→ The task
Restate the following data in its entirety, word for word and without images.

→ Source data
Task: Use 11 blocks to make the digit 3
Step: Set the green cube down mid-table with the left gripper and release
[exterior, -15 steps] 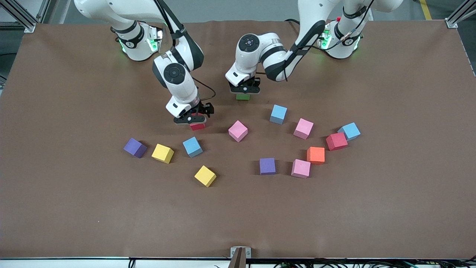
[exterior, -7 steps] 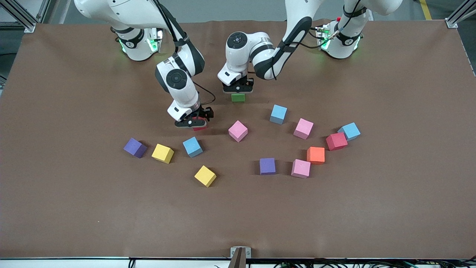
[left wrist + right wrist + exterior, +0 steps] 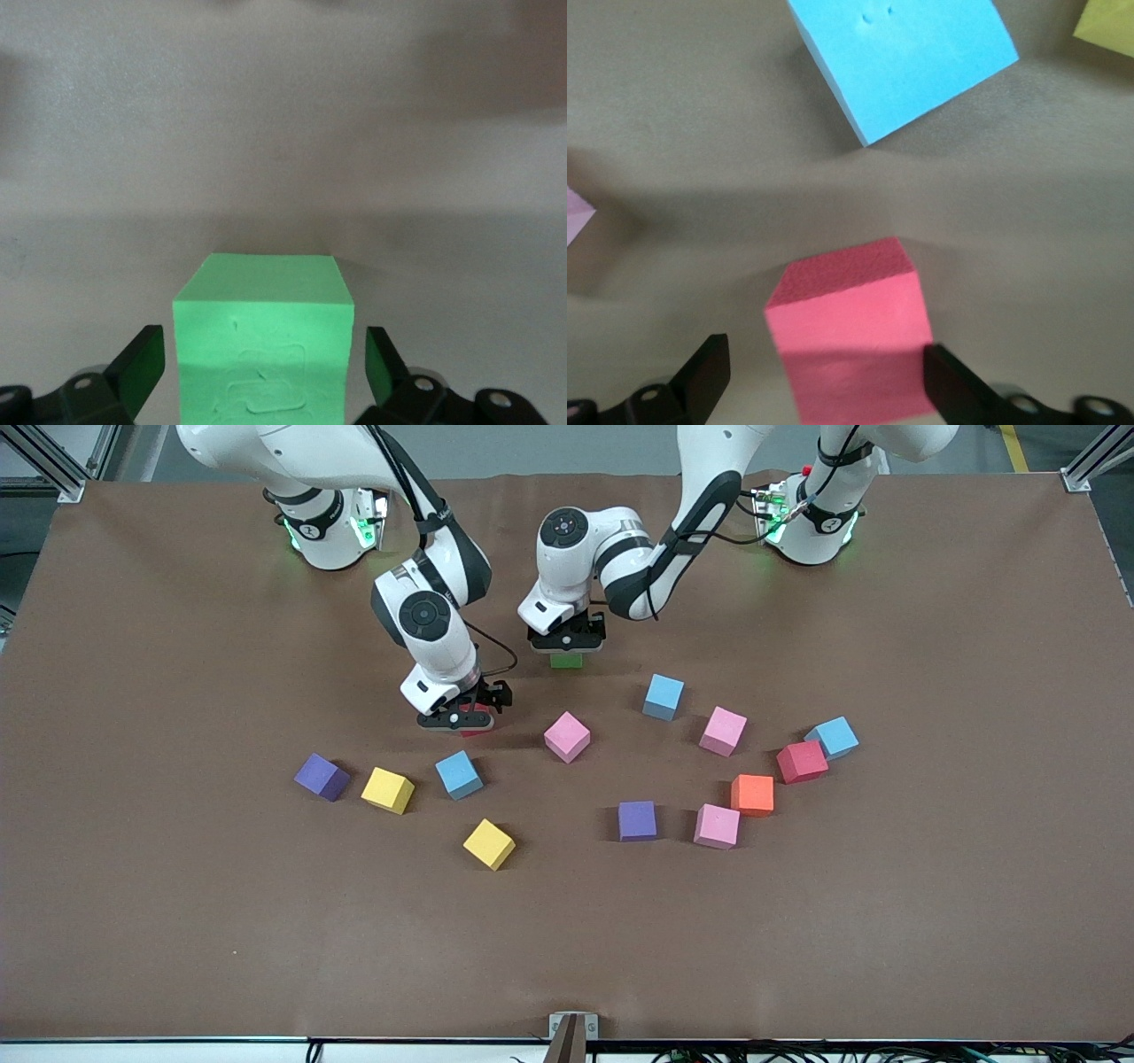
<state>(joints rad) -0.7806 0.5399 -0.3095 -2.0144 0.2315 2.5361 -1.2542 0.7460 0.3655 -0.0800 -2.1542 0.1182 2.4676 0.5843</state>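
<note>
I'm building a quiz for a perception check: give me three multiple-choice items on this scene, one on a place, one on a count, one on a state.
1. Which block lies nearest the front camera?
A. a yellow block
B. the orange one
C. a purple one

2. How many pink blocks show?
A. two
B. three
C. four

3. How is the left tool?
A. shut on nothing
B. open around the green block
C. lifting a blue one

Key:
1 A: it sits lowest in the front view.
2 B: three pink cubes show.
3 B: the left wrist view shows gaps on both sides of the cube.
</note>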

→ Output of the task
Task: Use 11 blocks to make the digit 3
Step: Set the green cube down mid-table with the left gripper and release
[exterior, -15 steps] 
[exterior, -7 steps] 
[left wrist + right wrist + exterior, +0 steps] 
<state>(joints rad) -0.7806 0.5399 -0.3095 -2.0144 0.2315 2.5361 -1.2542 0.7460 0.3655 -0.0800 -2.1542 0.1182 2.4676 0.5843</state>
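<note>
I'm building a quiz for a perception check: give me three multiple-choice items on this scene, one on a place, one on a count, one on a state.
1. Which block lies nearest the front camera?
A. a yellow block
B. the orange one
C. a purple one

2. How many pink blocks show?
A. two
B. three
C. four

3. How is the left tool?
A. shut on nothing
B. open around the green block
C. lifting a blue one

Key:
1 A: it sits lowest in the front view.
2 B: three pink cubes show.
3 B: the left wrist view shows gaps on both sides of the cube.
</note>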

This exercise is now fully answered.